### WORK TASK
After finding the line with "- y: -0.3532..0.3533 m" in the data below, set down exactly each line through the one with "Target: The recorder", inclusive, and stop there.

[Data records]
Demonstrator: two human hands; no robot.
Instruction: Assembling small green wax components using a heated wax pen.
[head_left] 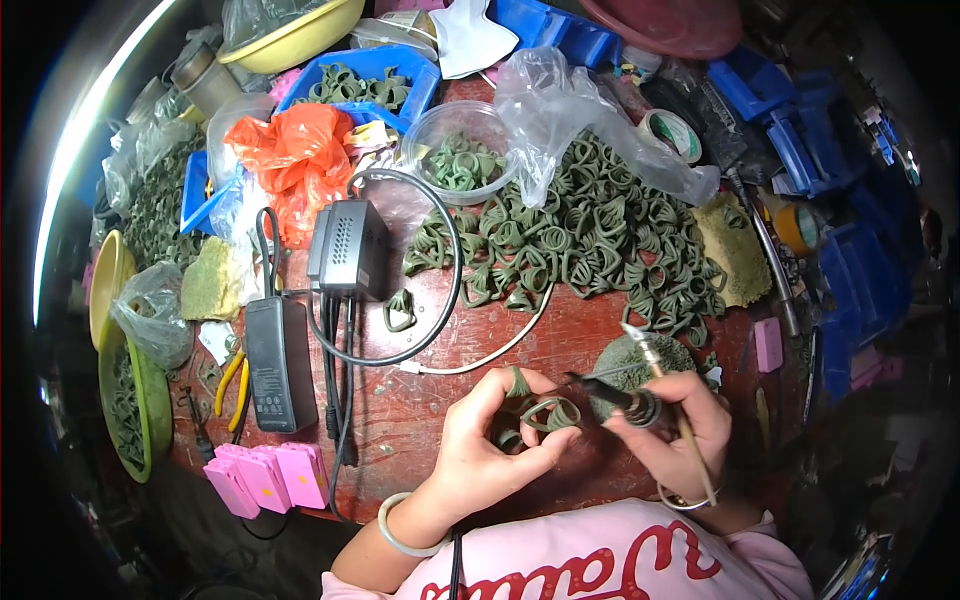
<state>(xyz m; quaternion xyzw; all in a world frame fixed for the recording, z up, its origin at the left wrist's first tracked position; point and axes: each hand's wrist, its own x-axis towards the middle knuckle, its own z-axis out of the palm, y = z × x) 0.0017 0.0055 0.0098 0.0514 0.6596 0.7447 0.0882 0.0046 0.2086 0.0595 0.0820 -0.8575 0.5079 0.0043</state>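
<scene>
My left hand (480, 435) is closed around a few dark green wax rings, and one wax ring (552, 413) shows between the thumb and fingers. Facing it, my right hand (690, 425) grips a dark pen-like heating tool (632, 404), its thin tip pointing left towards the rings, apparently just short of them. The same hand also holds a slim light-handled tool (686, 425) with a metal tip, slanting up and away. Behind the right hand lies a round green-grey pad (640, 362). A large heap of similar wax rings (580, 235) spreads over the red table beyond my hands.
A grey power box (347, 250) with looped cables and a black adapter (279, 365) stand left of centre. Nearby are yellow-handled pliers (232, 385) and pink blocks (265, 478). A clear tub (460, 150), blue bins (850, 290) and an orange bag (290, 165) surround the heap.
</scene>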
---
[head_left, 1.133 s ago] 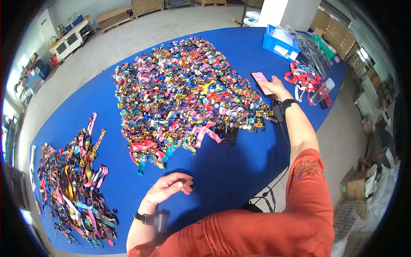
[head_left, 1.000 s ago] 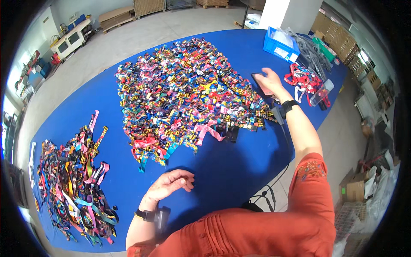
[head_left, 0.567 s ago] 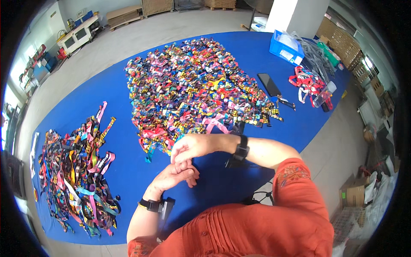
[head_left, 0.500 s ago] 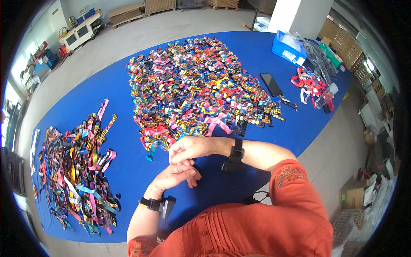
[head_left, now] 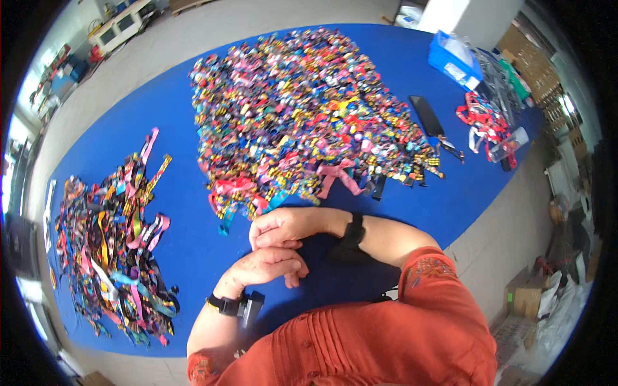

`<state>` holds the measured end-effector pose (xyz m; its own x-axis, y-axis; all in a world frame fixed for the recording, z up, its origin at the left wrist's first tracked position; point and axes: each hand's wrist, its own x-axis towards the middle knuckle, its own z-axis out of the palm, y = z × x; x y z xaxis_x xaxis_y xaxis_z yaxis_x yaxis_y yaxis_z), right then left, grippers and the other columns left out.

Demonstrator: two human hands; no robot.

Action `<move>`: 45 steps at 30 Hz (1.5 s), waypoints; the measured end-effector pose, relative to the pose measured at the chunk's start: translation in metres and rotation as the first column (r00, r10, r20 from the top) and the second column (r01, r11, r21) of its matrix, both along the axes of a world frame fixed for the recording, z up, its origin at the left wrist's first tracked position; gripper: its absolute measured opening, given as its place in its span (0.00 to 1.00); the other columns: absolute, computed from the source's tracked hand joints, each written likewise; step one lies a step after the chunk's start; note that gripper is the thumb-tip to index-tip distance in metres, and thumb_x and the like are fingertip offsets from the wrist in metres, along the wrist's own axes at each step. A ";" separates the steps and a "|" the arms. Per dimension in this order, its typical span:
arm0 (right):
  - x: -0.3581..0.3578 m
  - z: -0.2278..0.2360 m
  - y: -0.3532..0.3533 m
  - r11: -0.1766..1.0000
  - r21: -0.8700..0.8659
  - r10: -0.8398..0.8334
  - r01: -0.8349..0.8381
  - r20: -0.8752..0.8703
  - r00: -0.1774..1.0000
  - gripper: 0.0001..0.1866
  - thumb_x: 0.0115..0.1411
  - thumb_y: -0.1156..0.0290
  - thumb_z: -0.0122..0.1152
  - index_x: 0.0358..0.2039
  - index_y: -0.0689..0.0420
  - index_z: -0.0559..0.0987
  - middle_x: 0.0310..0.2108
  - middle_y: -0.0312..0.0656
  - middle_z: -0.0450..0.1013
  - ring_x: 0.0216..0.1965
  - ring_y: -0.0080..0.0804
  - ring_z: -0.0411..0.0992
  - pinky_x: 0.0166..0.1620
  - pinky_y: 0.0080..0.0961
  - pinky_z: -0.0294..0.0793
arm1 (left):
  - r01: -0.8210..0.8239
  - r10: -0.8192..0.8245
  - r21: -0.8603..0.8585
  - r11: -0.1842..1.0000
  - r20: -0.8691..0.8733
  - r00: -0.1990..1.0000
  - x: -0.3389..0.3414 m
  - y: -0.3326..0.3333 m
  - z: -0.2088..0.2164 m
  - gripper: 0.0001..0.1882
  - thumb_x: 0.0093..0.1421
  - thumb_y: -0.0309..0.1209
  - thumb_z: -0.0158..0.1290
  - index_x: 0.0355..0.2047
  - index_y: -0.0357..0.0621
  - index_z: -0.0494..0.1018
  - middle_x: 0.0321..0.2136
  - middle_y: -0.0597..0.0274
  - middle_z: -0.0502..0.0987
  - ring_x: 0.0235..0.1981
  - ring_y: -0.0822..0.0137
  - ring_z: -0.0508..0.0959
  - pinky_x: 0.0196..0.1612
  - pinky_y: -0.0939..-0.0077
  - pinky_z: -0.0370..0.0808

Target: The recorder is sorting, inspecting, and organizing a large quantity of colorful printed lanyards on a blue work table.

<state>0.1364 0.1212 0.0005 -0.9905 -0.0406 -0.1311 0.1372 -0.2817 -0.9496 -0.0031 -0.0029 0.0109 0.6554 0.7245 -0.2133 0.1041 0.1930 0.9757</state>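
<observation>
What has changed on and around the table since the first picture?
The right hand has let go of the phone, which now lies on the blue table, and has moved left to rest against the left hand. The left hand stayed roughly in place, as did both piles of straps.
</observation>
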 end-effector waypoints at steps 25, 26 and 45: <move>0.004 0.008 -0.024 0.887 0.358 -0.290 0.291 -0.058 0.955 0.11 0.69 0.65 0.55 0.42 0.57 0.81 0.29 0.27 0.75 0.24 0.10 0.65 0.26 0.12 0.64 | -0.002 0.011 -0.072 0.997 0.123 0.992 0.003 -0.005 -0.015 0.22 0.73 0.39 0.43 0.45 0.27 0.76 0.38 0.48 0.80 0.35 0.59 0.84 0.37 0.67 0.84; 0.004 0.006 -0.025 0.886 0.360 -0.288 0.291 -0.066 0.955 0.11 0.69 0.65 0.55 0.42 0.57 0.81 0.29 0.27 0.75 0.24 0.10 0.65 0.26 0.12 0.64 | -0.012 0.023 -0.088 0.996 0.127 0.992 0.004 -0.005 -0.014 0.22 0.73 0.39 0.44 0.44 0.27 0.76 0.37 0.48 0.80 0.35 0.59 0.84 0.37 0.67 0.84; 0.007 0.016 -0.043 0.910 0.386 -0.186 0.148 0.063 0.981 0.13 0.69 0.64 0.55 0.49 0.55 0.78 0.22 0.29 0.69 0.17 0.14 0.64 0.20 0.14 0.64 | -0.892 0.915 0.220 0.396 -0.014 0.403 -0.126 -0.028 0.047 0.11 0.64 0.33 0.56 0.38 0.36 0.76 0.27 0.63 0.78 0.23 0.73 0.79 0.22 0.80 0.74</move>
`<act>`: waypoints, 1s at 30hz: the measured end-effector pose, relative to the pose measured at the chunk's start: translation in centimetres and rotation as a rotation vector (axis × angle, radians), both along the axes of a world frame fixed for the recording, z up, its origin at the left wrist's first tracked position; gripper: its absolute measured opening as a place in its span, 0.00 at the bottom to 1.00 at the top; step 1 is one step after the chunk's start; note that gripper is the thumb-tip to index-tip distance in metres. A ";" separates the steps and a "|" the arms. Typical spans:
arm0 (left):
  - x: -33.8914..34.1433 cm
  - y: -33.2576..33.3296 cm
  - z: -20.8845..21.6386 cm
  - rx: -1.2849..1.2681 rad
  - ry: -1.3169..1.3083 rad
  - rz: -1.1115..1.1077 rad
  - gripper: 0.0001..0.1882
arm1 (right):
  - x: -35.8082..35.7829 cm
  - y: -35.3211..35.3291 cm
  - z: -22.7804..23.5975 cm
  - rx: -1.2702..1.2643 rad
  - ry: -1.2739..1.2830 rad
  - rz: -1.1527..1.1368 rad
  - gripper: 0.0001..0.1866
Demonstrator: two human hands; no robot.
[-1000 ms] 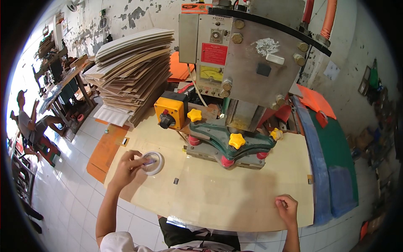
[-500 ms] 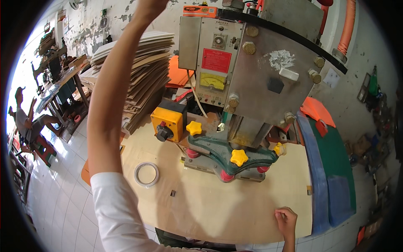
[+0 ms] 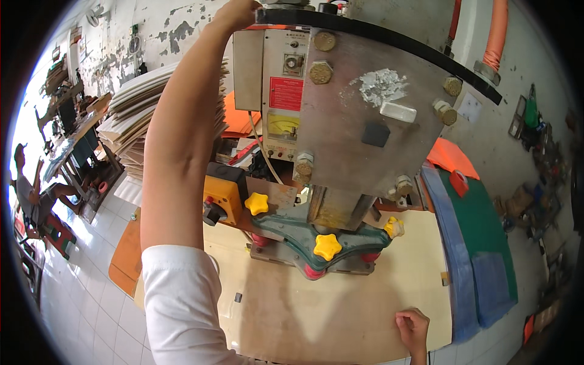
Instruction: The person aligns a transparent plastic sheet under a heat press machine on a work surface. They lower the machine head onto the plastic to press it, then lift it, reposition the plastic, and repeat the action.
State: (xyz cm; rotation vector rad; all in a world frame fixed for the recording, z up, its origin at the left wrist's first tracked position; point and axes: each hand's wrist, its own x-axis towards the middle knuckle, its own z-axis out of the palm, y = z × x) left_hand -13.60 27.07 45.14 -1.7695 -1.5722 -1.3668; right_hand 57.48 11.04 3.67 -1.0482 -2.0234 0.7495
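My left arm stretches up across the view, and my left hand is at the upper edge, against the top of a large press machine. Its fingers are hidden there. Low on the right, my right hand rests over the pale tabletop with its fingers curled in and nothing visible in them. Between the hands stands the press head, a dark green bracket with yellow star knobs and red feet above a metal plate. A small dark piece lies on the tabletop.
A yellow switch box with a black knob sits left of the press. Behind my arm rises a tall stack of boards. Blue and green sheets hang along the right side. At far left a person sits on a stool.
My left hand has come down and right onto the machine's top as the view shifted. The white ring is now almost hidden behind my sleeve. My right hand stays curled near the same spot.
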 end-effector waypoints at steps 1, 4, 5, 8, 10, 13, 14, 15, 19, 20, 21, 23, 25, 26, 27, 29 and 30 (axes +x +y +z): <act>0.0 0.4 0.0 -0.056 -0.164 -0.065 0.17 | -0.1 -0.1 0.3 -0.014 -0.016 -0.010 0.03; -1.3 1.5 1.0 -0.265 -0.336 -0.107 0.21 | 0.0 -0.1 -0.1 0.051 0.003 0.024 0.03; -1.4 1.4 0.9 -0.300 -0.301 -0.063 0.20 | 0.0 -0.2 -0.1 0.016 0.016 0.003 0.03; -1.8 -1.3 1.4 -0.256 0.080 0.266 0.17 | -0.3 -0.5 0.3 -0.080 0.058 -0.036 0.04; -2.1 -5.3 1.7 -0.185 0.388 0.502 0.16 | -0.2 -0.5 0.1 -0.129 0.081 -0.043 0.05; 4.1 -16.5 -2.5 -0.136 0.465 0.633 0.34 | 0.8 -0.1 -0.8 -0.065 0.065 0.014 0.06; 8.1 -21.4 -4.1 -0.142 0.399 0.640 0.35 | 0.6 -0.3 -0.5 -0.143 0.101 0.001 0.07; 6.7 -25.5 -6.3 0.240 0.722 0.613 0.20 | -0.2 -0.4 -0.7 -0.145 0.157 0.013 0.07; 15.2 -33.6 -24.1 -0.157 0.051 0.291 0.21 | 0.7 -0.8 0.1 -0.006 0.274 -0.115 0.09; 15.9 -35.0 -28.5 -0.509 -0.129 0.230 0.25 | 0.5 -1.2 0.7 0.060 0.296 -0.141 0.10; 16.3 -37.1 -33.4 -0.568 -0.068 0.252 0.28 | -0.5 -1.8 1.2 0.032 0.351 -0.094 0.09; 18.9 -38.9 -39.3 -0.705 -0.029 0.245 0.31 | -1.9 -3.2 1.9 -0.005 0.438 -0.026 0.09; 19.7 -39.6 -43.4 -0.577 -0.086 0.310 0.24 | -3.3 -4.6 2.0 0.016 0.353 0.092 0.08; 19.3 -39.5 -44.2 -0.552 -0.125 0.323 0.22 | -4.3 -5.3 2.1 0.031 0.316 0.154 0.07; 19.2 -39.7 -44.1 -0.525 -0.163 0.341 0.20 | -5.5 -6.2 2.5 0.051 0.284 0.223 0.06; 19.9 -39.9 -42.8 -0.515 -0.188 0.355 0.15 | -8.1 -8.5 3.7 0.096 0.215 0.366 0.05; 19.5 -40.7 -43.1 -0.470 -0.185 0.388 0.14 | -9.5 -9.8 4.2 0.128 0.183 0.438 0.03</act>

### RESULT BELOW
  - y: -0.3532..0.3533 m
  - r11: -0.1766..1.0000
  - r21: -0.8700..0.8659
  - r10: -0.8398..0.8334
  - r01: -0.8349..0.8381
  - r20: -0.8752..0.8703
  - r00: -0.1774..1.0000
  - gripper: 0.0001..0.1866
  - thumb_x: 0.0115..0.1411
  - thumb_y: -0.1156..0.0290
  - thumb_z: -0.0122..0.1152
  - index_x: 0.0358..0.2039
  - index_y: -0.0689..0.0420
  - index_z: -0.0559..0.0987
  - middle_x: 0.0310..0.2108
  - middle_y: -0.0312..0.0656
  - middle_z: -0.0450..0.1013
  - ring_x: 0.0216..0.1965
  - ring_y: -0.0080..0.0804
  - ring_z: -0.0411..0.0992
  - pinky_x: 0.0166..0.1620
  - pinky_y: 0.0080..0.0961
  - pinky_z: -0.0294..0.0793
arm1 (left):
  - r01: -0.8210..0.8239
  - r10: -0.8192..0.8245
  - r21: -0.8603..0.8585
  - r11: -0.1842..1.0000
  - r20: -0.8691..0.8733
  - r00: -0.1990..1.0000
  - x: -0.3389..0.3414 m
  - y: -0.3326..0.3333 m
  - z: -0.2088..0.2164 m
  - gripper: 0.0001..0.1882
  - thumb_x: 0.0093..0.1421
  - thumb_y: -0.0309..0.1209
  - thumb_z: -0.0158..0.1290
  - index_x: 0.0355..0.2047
  - index_y: -0.0357..0.0621
  - index_z: -0.0494..0.1018
  - middle_x: 0.0321..0.2136
  - middle_y: -0.0597..0.0274
  - middle_z: -0.0502..0.0987
  - ring_x: 0.0235..0.1981
  - ring_y: -0.0822..0.0137
  - ring_z: -0.0508..0.0959
  - pinky_x: 0.0196..0.1612
  - pinky_y: -0.0939..-0.0077
  - pinky_z: -0.0370..0.0808

Target: The recorder is sorting, inspecting, and organizing a large quantity of colorful printed lanyards on a blue work table.

The exercise has been carried out in full.